## [YOUR GOAL]
Start at the line below containing "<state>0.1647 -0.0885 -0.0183" and stop at the line containing "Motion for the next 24". Repeat every line of that stretch exactly, and nothing outside it.
SUPPLIED MATERIAL below:
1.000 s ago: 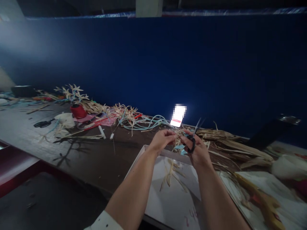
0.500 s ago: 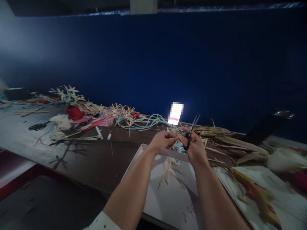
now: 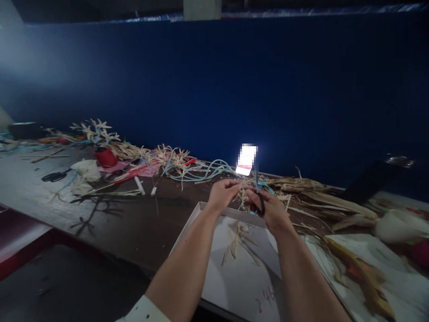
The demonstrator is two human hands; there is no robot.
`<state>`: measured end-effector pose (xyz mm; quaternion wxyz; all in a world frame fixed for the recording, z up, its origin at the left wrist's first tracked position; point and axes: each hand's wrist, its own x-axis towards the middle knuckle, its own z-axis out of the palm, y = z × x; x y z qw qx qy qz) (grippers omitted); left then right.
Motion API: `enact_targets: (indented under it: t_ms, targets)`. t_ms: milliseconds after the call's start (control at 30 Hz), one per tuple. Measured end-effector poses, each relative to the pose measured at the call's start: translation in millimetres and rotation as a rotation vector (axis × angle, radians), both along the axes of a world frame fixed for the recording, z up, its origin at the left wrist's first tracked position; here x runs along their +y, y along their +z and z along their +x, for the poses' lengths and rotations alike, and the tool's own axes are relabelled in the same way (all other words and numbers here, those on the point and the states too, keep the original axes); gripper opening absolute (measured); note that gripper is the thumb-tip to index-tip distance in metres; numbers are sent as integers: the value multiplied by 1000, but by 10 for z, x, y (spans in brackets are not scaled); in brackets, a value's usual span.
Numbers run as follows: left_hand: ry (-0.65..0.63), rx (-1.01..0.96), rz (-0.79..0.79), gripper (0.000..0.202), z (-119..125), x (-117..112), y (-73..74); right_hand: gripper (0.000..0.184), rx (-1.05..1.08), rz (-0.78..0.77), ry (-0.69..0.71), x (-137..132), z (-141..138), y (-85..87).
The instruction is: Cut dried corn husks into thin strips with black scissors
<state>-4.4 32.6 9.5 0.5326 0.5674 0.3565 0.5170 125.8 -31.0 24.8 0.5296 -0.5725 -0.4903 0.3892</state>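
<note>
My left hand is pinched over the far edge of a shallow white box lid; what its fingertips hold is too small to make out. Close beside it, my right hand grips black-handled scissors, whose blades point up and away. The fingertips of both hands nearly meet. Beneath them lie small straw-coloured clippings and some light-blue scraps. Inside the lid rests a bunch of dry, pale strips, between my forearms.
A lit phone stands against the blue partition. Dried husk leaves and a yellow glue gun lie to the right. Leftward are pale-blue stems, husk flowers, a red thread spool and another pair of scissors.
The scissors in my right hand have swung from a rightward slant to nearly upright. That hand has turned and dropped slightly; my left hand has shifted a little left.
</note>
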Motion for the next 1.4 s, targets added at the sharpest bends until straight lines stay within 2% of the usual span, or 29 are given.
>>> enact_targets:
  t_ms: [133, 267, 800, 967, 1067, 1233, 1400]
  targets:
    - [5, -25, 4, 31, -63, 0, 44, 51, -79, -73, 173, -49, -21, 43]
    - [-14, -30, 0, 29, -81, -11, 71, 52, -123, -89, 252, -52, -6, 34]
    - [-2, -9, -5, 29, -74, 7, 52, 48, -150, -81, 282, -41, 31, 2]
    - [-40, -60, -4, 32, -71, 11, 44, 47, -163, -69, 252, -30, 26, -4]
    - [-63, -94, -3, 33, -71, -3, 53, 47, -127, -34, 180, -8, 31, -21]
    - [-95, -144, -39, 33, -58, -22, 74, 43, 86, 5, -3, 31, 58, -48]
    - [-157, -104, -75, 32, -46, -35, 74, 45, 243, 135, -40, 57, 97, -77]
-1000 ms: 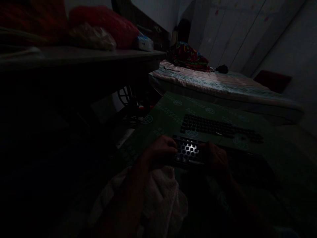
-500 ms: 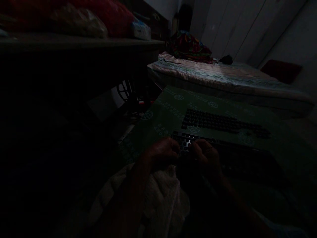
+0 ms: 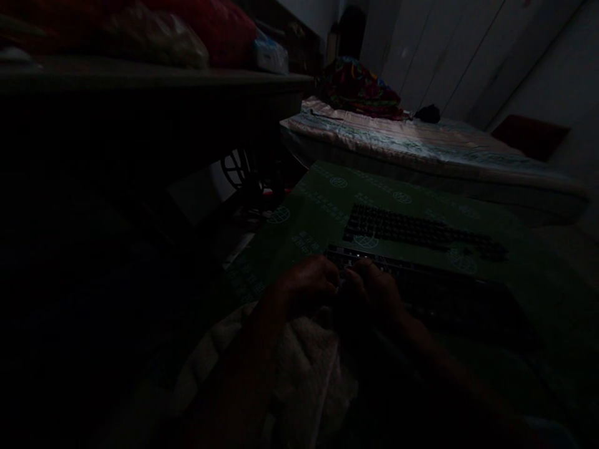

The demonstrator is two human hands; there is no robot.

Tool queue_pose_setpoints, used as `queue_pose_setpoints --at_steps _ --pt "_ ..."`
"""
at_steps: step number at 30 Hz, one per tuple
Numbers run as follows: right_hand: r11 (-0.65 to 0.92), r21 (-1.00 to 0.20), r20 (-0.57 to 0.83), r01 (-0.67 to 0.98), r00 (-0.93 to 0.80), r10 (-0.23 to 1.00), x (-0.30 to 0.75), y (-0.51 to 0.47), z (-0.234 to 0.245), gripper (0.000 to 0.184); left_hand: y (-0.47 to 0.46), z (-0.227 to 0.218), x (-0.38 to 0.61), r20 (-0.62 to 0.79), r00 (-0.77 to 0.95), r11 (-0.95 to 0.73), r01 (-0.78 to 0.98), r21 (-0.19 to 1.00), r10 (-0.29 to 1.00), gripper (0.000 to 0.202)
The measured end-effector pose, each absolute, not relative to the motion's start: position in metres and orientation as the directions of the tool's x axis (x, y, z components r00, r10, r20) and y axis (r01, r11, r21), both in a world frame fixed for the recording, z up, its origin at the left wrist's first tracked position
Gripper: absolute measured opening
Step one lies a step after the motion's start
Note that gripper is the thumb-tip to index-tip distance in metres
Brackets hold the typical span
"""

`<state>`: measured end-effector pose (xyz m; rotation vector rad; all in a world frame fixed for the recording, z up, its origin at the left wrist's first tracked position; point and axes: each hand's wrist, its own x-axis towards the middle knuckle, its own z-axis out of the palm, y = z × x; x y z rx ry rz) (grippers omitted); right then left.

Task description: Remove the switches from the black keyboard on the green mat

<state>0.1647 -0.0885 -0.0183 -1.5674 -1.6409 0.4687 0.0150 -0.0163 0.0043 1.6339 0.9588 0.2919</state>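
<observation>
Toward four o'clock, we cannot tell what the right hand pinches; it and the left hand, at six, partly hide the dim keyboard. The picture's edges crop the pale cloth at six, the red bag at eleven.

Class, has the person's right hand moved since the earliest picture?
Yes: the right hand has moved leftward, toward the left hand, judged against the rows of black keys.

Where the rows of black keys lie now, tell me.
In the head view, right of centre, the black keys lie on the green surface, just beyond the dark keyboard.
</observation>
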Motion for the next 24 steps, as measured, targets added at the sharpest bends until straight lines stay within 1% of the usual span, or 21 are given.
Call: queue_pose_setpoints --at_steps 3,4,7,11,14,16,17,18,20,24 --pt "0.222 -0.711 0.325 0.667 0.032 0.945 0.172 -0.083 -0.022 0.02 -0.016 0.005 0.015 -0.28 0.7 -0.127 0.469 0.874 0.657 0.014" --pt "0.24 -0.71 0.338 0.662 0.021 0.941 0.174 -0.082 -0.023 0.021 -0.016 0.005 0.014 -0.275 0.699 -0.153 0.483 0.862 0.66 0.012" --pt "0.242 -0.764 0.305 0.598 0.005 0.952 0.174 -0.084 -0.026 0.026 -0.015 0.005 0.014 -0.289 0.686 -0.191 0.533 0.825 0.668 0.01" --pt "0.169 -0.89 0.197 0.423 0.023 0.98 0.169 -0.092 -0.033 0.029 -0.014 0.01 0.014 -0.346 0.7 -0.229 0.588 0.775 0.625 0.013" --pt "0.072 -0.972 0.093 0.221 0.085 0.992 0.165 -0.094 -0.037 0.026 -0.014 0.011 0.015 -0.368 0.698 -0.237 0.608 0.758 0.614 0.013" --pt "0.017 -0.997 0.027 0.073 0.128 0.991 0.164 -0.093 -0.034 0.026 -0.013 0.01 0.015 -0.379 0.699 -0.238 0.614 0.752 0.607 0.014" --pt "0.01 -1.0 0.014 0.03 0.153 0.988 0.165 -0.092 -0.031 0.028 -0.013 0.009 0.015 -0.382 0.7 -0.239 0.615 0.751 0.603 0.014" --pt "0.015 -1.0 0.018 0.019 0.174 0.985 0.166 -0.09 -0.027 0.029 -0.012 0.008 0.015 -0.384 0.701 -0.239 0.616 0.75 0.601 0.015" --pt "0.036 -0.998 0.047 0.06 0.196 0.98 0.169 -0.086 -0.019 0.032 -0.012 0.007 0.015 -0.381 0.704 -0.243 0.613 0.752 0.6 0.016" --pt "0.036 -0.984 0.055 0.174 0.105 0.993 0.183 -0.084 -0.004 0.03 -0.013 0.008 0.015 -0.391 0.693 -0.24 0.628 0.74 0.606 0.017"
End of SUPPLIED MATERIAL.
## [TASK RESPONSE]
<state>0.1647 -0.0885 -0.0183 -1.5674 -1.6409 0.4687 0.0150 -0.0163 0.0043 1.6339 0.9588 0.2919</state>
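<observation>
Toward four o'clock, we cannot tell what the right hand pinches; it and the left hand, at six, partly hide the dim keyboard. The picture's edges crop the pale cloth at six, the red bag at eleven.

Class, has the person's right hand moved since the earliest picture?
Yes: the right hand has moved leftward, toward the left hand, judged against the rows of black keys.

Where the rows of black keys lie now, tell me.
In the head view, right of centre, the black keys lie on the green surface, just beyond the dark keyboard.
</observation>
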Motion for the next 24 steps, as measured, targets added at the sharpest bends until straight lines stay within 1% of the usual span, or 21 are given.

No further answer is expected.